Playing the Field with Syd

Sydney Alvin Field (1935-2013), acclaimed as “the guru of all screenwriters,” was a leading American screenwriter and author who wrote several influential books on screenwriting.

by Linda Myro Judd

Have you ever been the recipient of helpful comments and critiques that come dribbling in one at a time? And do you have a muse who lives with you? I have to admit that I sometimes write things backwards, chronologically, and sometimes inside out. I’ve become better over the years at catching these pieces of writing before they get too far out of hand. But when I’m all excited about what I’m writing these habits creep in. My writing partner, who still wants to be careful of my toes during these exciting times, will dribble his edits to me. We’ve edited each other’s writing over three anthologies. His writing is powerful and less wordy than mine. He doesn’t like to beat around the bush. But I have a knack for tackling word flow. I love the pattern and rhythm of words. So we’ve learned from each other.

 Lately, I’ve been using writing contests as a source for writing deadlines. Since I work best under deadline, I figured that if I could actually finish my short story before a deadline arrived then I would submit my work. With that personal stipulation in mind, I sailed past three deadlines before I got to the one that brought my work up to speed.

During the past year, I wanted editorial feedback to coalesce and so I asked several more writing friends to help. And I still got a little here and a little there. It was time for some professional help.

Over the past couple of years I’d been reading Syd Field’s book, Screenplay, The Foundations of Screenwriting, for my bed time reading when I could read for an hour. If I’m too tired when I start to read, I’ll fall asleep too fast and don’t remember what I’ve read. So I played the field with Syd, I loved his writing style, and friendly banter. He conveyed his experience and wisdom in a folksy, yet concise way.

Even though Syd focused his book on the screenplay, his ideas are great for book writers too. I’m a short story writer, so I was curious if he could help me. Short stories are an American invention, a slice of time, usually one scene, with few characters and mostly about one incident, one plot point. So I read Syd’s book with this filter in mind.

Chapter 5, Story and Character, helped me the most with my short story. “There are really only two ways to approach writing a screenplay. One is to get an idea, then create your characters to fit that idea. Another way to approach a screenplay is by creating a character, then letting a need, an action, and, ultimately, a story emerge out of that character.”

In this chapter, Syd walked through how he and his students created a character and then proceeded to create a story based on that character. This was one of his favorite classes to teach. Can you imagine the energy created by having such participation in class? This second approach appealed to me, where character development dovetailed into story development.

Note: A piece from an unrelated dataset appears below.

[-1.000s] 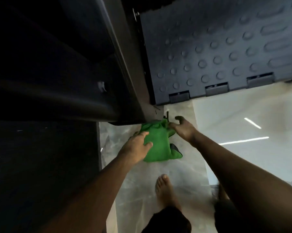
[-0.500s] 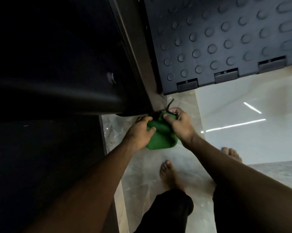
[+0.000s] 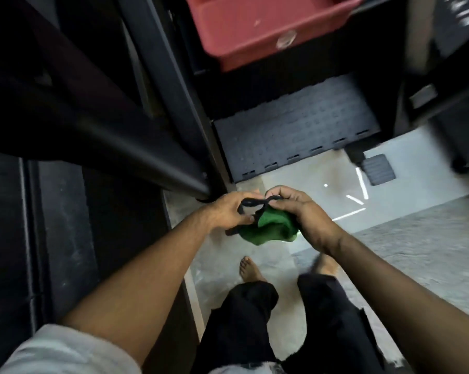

 As I read more of Screenplay, I found it didn’t matter what I was writing. Syd’s style of imparting his experience is so inclusive, and entertaining, about storytelling that any writer can use his wisdom. He gives examples left and right. He emphasized knowing the ending of your story before you start writing. He talked about Chinatown, and the three screenplay rewrites that took place. Each had a different ending that affected the start of the film.

I finally read enough to know that I needed to be specific about what I wanted for feedback from my live-in muse. I also had a pending deadline, only two weeks left! So I got on his case for dribbling his feedback and that I wanted it all at once. He warned me that I wouldn’t like it. But I said go for it. Well he was right. I frowned, but I pulled up my big girl panties, and got to work. I had a lot to do.

Over the last six months I had expanded my original short story. The new stuff had my famous out of order writing handicap. With Syd’s help, I looked at how to formulate the order of the action. I moved major pieces around, and found that little blips were cleaned up from the reordering. My knack of sentence flow expanded to a bigger scale. I was excited.

I’ll keep reading Screenplay for more insights. Syd’s a good teacher. Everyone who offered feedback helped me see the pieces of my story that needed help. Syd gave me the grand picture of how to rewrite my story.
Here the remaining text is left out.